Quote from scriabinop23:
I find it very fascinating the entire market is absolutely gung ho that a rate cut WILL occur, mainly on the basis the economy is slowing and credit markets are falling into disarray again.
So tell me guys -- am I the most naive person in the room thinking the markets are a little too gung ho on the possibilities of a rate cut when we have $100 oil, USDX at all time lows (hey look AUDUSD just hit .91 !!!), and plenty of good companies actually releasing GREAT earnings?
The investment banks, banks, etc who've made a killing the past few years off this mortgage boom are finally giving back a portion or all of their windfall profits from the housing runup. Fine.
And yes, according to the bears the consumer is somewhat tapped (well, not according to bestbuy or Microsoft earnings).

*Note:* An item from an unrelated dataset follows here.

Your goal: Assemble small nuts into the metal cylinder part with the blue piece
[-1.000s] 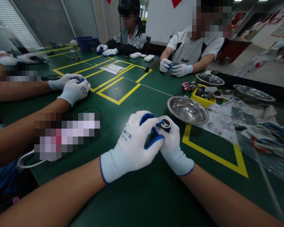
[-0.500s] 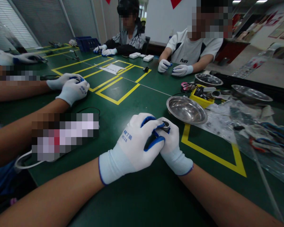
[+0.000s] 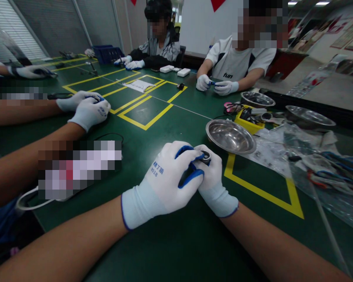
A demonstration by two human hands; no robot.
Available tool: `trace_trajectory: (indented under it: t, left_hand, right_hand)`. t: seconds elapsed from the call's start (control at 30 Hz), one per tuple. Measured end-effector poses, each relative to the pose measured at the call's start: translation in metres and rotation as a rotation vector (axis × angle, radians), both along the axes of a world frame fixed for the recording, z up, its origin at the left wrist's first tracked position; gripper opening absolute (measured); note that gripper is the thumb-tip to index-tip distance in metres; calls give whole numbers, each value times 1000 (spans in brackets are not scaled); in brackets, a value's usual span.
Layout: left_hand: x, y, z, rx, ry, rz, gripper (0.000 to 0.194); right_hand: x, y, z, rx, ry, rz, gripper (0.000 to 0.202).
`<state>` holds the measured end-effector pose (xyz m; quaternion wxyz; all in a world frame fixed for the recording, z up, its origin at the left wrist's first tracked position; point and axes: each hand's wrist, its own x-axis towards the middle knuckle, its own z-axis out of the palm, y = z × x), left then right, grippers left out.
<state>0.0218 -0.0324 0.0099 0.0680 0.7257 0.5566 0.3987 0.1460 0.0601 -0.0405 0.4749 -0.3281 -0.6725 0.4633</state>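
Observation:
Both hands wear white gloves with blue palms and meet above the green table (image 3: 170, 129). A small round metal ring (image 3: 206, 156) shows between them. My right hand (image 3: 213, 174) is closed around this ring, its fingers mostly hidden behind the other hand. From the left, my left hand (image 3: 176, 176) reaches over with bent fingers, the fingertips pressed at the ring's near side. Its thumb and forefinger leave a gap through which blue coating shows. Just beyond the hands stands a shallow metal bowl (image 3: 231, 137).
Yellow tape (image 3: 261, 192) marks the table. Right: a yellow bin (image 3: 250, 121) with parts, more metal bowls (image 3: 310, 116), plastic bags and gloves (image 3: 332, 168). Left: a person's gloved hands (image 3: 90, 109) and a blurred-out object (image 3: 82, 168). Two people sit across, a blue basket (image 3: 107, 54) beside one.
The view has shifted very slightly. The ring's opening faces the camera a little more. Across the table, a person's gloved hands show a small blue piece between them more clearly.

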Motion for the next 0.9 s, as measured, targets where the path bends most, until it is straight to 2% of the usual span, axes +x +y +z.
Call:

Why doesn't the fed just wire the I-banks and banks funds as a goodwill and get this over with.
We don't need rate cuts here. They'll cut and oil will hit $110 at this rate, USDX down another few percent, etc.. Imagine when China is tired of seeing their dollar assets deflate. Watch what happens when China strengthens their currency and people go shopping at Walmart ! Doesn't the fed realize the deep shit they'll be in if they cut rates here, and oil keeps up price into a season where crack spreads are high? ($5.00/gal gasoline here we come)
$5.00 gasoline is probably like an effective 2%+ rate hike. It'll hurt the consumer (and the rest of the foodchain) much more than a lousy 25bp will help business.
The whole thing honestly pisses me off now. I thought the 50bp cut was good to sooth the markets amidst a crisis. But continued acceleration of this loose money policy is the same as Bush committing more troops to Iraq; basically following bad decisions with a double down. Ie: going into Afghanistan to wipe Bin Laden and the Taliban in 01 was a move hard to argue with. Going into Iraq, not quite. Following with more rate cuts is like going into Iraq.
Can't we just acknowledge I-banks are going to lose billions more, some might even go out of business (god forbid!!!), and take the pain on the rest of this housing boom deflation ?
Someone please give me Ben Bernanke's email address.
Either the market is reading Bernanke very very wrong, or we are all fucked.